When the newly-formed Theatre Royal Brighton Productions company announced its first offering would be the oft-neglected 1887 racing farce ‘Dandy Dick it’s a sure bet’ many wondered if it would be able to stay the distance.
But any tipster who rated this unfancied will be declaring this dark horse a winner from the off, thanks to a sparkling cast and delightful direction which ensure this classic is a thing of laughs, joy and beauty.
Originally written in Brighton, the period piece about a Victorian clergyman who preaches regularly against the vices of gambling and horse racing only to find himself having to risk all at the races - with much mayhem along the way - is a gem that deserves to play to packed houses on its eight-week national tour and transfer to the West End.
The fact is that it could have been a creaky disaster and dismissed as an also-ran almost as soon as it left the stable.

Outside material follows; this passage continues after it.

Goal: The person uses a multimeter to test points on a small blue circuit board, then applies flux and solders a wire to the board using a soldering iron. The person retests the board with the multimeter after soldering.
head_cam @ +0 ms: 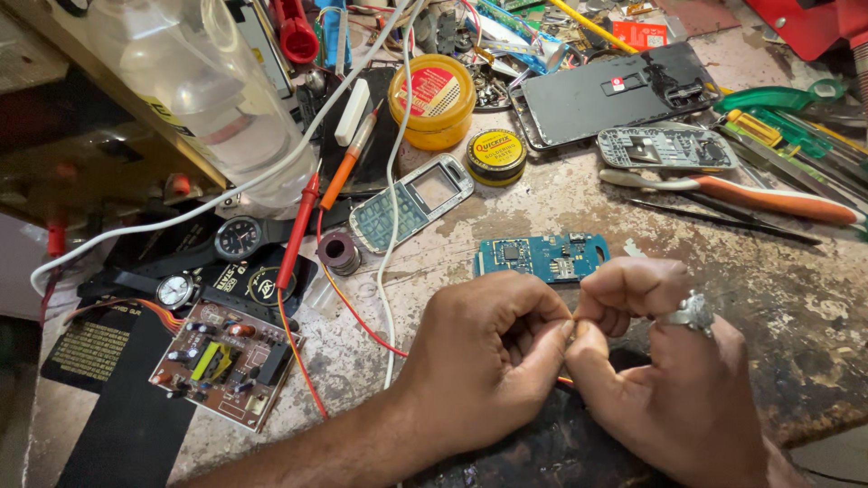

In the more than capable hands of director Christopher Luscombe, who always discovers luscious treats in what he tackles, the farce is fresh and frothy and it would be a sourpuss indeed who didn’t warm to the play and be cheered to the heart.
While very much of its age, there is a charming timeless quality to the play, and anything which might have dared to clank is treated with a light-hearted indifference.
It helps that the cast is so uniformly well-chosen that each member of the company deserved the generous applause and cheers at the curtain call.
Nicholas Le Prevost plays the sanctimonious Dean of St Marvells as though the role had been written for him - a born again ex-gambler tempted into placing a bet on his sister’s racehorse in order to raise money for the church spire. As ever, he finds every ounce of humour and pathos in the character, wringing from it a sympathetic and hilarious performance.
He is beautifully matched by Patricia Hodge as his fast-talking, tearaway sister, Georgiana, a true daisy of the turf, more concerned about her reputation among the racing fraternity than in wider society.
Five star performances also from Michael Cochrane as Sir Tristram, Florence Andrews and Jennifer Rhodes as the Dean’s headstrong daughters, Charles De Bromhead (also displaying real vocal and musical talent) and Peter Sandys-Clarke as their suitors, John Arthur as cynical butler Blore, Matt Weyland as the local policeman, and Rachel Lumberg - who would have been scene-stealing as Hannah had it not been for the strength of the entire cast.
This inaugural production for Theatre Royal Brighton Productions is bound for the winners circle and is a worthy and distinguished opener that holds promise for future productions from the same stable.